Records for the exercise:
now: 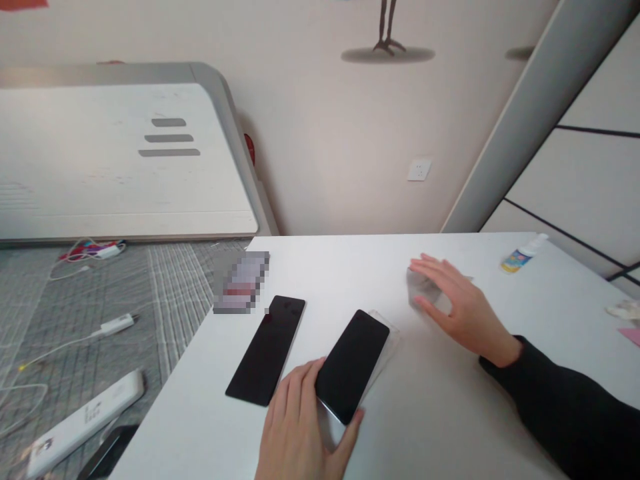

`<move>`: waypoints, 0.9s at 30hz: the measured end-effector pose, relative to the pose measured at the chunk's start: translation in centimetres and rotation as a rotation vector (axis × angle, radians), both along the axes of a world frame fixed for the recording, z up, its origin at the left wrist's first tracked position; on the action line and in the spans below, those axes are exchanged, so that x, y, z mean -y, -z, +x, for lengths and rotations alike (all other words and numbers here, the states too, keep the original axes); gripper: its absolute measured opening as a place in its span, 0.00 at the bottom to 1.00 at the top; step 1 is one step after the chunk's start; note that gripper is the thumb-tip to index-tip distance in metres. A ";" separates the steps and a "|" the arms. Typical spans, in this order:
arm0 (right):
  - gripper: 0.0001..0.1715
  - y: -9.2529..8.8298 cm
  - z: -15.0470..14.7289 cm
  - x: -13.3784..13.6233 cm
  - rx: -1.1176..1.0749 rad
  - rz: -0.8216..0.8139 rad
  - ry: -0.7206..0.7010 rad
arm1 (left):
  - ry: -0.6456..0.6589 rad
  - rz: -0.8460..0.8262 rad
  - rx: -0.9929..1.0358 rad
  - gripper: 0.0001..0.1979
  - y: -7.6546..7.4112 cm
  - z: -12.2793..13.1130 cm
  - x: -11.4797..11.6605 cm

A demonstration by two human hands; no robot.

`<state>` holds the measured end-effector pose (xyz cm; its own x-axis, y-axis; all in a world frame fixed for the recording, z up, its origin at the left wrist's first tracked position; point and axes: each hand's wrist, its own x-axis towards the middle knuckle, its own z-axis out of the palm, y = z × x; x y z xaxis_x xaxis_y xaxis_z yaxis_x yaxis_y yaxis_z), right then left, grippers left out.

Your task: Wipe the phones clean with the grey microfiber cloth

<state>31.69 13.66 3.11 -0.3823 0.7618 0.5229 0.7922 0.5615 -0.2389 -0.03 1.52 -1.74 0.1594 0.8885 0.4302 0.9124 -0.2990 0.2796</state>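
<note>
Two black phones lie screen-up on the white table (430,413). My left hand (300,433) grips the near end of the right phone (353,363), thumb on one side and fingers on the other; a clear case (389,333) shows under its far edge. The left phone (267,350) lies apart, untouched. My right hand (453,300), in a black sleeve, rests farther back with its fingers curved over a small grey translucent piece (419,290) on the table.
A small spray bottle (523,253) lies at the table's far right, with crumpled bits (625,310) at the right edge. A blurred card (243,281) sits at the table's left corner. Left of the table, a bed holds cables, a charger (116,325) and a white power bank (83,420).
</note>
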 end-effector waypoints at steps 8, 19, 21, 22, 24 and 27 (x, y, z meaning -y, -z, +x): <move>0.61 3.2 -3.9 0.9 -0.013 -0.522 -0.495 | 0.029 -0.039 0.068 0.29 -0.9 -0.4 0.0; 0.54 2.8 -3.5 0.5 -0.097 -0.555 -0.506 | 0.156 -0.136 -0.037 0.32 -1.6 -4.4 1.0; 0.54 2.7 -3.5 0.4 -0.106 -0.561 -0.515 | 0.170 -0.144 -0.046 0.31 -1.9 -4.1 0.9; 0.54 2.6 -3.5 0.4 -0.110 -0.561 -0.521 | 0.175 -0.139 -0.048 0.31 -2.1 -3.8 0.7; 0.52 2.5 -3.5 0.4 -0.118 -0.557 -0.535 | 0.170 -0.126 -0.053 0.31 -2.2 -2.9 0.3; 0.48 2.5 -3.5 0.5 -0.132 -0.531 -0.557 | 0.148 -0.142 -0.036 0.32 -2.3 -1.7 -0.5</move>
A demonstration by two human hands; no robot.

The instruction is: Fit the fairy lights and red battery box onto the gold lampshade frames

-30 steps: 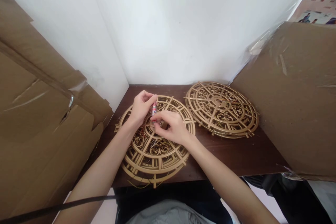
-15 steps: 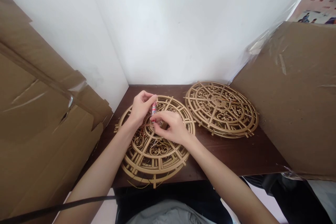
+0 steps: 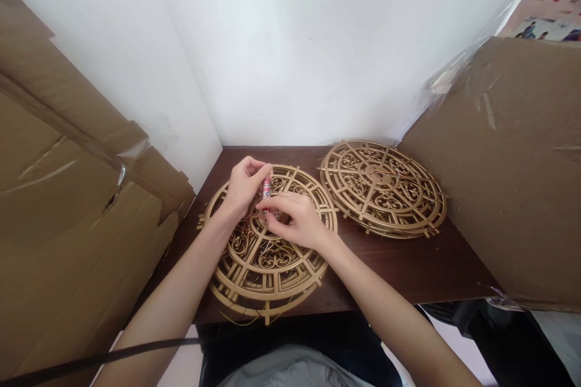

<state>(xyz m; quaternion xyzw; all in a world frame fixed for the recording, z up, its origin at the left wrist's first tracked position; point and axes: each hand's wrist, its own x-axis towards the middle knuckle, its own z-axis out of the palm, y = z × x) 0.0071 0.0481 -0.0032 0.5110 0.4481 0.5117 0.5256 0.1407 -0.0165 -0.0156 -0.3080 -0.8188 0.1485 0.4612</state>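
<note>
A small red-and-silver cylinder (image 3: 266, 185), like a slim tube or battery, stands nearly upright above the middle of a round gold openwork panel (image 3: 272, 278). With thumb and fingers pinched together, my left hand (image 3: 245, 184) grips its upper end. Around its lower end are the thumb and bent forefinger of my right hand (image 3: 295, 217), which covers part of the panel's centre. The panel has rings, spokes and scrollwork, and appears stacked on at least one other. Whatever the cylinder's lower tip touches is hidden.
At the right lies a second stack of round gold panels (image 3: 384, 187) on the dark brown table (image 3: 408, 272). Large cardboard sheets (image 3: 68, 242) stand on the left and right sides. A white wall (image 3: 308, 60) rises behind. A dark strap (image 3: 149, 347) crosses the lower left.
My right forefinger has shifted slightly left and up across the lower part of the cylinder. My left hand and the panels look unmoved.
</note>
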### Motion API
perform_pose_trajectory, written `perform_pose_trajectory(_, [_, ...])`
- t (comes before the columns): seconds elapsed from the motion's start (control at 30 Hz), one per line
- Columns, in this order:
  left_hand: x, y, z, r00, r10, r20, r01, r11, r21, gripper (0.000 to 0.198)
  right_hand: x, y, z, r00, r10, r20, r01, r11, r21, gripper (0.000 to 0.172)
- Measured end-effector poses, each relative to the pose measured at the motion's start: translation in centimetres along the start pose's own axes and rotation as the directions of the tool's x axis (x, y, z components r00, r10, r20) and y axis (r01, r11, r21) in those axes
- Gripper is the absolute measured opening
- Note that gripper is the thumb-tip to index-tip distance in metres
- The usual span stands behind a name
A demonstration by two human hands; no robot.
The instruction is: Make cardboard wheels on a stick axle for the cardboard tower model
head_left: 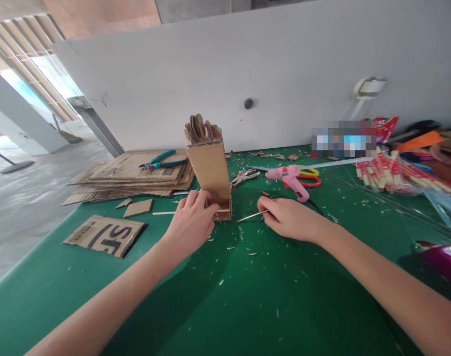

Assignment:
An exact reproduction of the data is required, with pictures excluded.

Result:
now: 

`<move>`: waypoints, 0.9s at 30hz: the measured end-effector pose, relative to the pose measured at the chunk's start: translation in centimetres and rotation as a rotation vector (axis × angle, radians), both along the axes of a world frame fixed for the recording, z up, its origin at the left wrist's first tracked position; on the action line and in the spans below, those axes are exchanged, so that x, y, z mean -y, -z, +x, for lengths and rotations alike (all other words and numbers here, the states too, keep the original axes); gripper: its absolute measured opening as a place in its span, 0.00 at the bottom to 1.00 at the top; step 1 is one step after the chunk's start; note that gripper is the thumb-tip to index-tip distance in metres. A ";" separates the steps and a "|" the arms. Typical spans, in this order:
arm0 (right):
  - gripper: 0.0001..0.1715
  - y: -9.2529..8.8298 cm
  - z: -15.0470..14.7289 cm
  - x: -13.3784..13.6233 cm
  - rx: -1.1176..1.0749 rad
  - rz: -0.8216..0.8139 rad
  - ry: -0.7206..0.7010 rad
arm1 (left):
  - ry: -0.6456..0.6589 rad
  - rz: -0.8460..0.8262 rad
  - rx: -0.9929..1.0358 rad
  - gripper: 0.0001..0.1979
  - y: -7.6546..7.4112 cm
  - z: -12.2793..13.1130 cm
  - x: -11.4797..11.6605 cm

A demonstration by two human hands; no robot.

`<state>` holds the measured end-effector pose (xyz cm; its own x-axis, y-axis; all in a world frame fixed for the recording, z up, its origin at the left wrist's first tracked position; point and axes: each hand's wrist, its own x-axis towards the middle knuckle, its own z-axis out of the palm, y = z × x; x y z xaxis_x xaxis_y xaxis_z yaxis_x yaxis_y yaxis_z), right then left, grippers left out.

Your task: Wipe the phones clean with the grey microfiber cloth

<state>31.69 13.66 3.11 -0.3823 0.7618 0.5229 0.7922 0.5615 -0.2389 -0.03 1.52 -1.74 0.1594 0.8885 0.4302 0.9124 -0.2990 0.2796</state>
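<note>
Two black phones lie screen-up on the white table (430,413). My left hand (300,433) grips the near end of the right phone (353,363), thumb on one side and fingers on the other; a clear case (389,333) shows under its far edge. The left phone (267,350) lies apart, untouched. My right hand (453,300), in a black sleeve, rests farther back with its fingers curved over a small grey translucent piece (419,290) on the table.
A small spray bottle (523,253) lies at the table's far right, with crumpled bits (625,310) at the right edge. A blurred card (243,281) sits at the table's left corner. Left of the table, a bed holds cables, a charger (116,325) and a white power bank (83,420).
</note>
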 end-effector waypoints at steps 8, 19, 21, 22, 24 and 27 (x, y, z meaning -y, -z, +x): <move>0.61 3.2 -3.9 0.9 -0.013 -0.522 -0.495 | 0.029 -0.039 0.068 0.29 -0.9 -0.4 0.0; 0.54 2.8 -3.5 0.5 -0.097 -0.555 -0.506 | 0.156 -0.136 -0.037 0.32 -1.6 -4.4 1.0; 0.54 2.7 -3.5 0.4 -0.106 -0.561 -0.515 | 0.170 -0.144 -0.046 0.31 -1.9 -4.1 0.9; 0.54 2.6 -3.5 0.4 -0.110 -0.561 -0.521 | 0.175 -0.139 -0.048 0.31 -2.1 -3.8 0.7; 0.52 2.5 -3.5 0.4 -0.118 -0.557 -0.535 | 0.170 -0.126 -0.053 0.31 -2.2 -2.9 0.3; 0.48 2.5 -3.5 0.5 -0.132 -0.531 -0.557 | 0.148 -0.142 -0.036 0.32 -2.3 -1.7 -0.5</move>
A demonstration by two human hands; no robot.

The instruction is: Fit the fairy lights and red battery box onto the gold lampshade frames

-30 steps: 
-15 steps: 
+0 steps: 

<state>(xyz m; quaternion xyzw; all in a world frame fixed for the recording, z up, its origin at the left wrist's first tracked position; point and axes: each hand's wrist, its own x-axis towards the middle knuckle, its own z-axis out of the palm, y = z × x) 0.0071 0.0481 -0.0032 0.5110 0.4481 0.5117 0.5256 0.1407 -0.0165 -0.0156 -0.3080 -0.8188 0.1485 0.4612</state>
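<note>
A small red-and-silver cylinder (image 3: 266, 185), like a slim tube or battery, stands nearly upright above the middle of a round gold openwork panel (image 3: 272, 278). With thumb and fingers pinched together, my left hand (image 3: 245, 184) grips its upper end. Around its lower end are the thumb and bent forefinger of my right hand (image 3: 295, 217), which covers part of the panel's centre. The panel has rings, spokes and scrollwork, and appears stacked on at least one other. Whatever the cylinder's lower tip touches is hidden.
At the right lies a second stack of round gold panels (image 3: 384, 187) on the dark brown table (image 3: 408, 272). Large cardboard sheets (image 3: 68, 242) stand on the left and right sides. A white wall (image 3: 308, 60) rises behind. A dark strap (image 3: 149, 347) crosses the lower left.
My right forefinger has shifted slightly left and up across the lower part of the cylinder. My left hand and the panels look unmoved.
</note>
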### Motion API
perform_pose_trajectory, written `perform_pose_trajectory(_, [_, ...])`
- t (comes before the columns): seconds elapsed from the motion's start (control at 30 Hz), one per line
- Columns, in this order:
  left_hand: x, y, z, r00, r10, r20, r01, r11, r21, gripper (0.000 to 0.198)
  right_hand: x, y, z, r00, r10, r20, r01, r11, r21, gripper (0.000 to 0.172)
- Measured end-effector poses, each relative to the pose measured at the motion's start: translation in centimetres along the start pose's own axes and rotation as the directions of the tool's x axis (x, y, z components r00, r10, r20) and y axis (r01, r11, r21) in those axes
- Gripper is the absolute measured opening
- Note that gripper is the thumb-tip to index-tip distance in metres
- The usual span stands behind a name
A demonstration by two human hands; no robot.
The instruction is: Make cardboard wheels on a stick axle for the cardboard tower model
head_left: 

That finishes the output.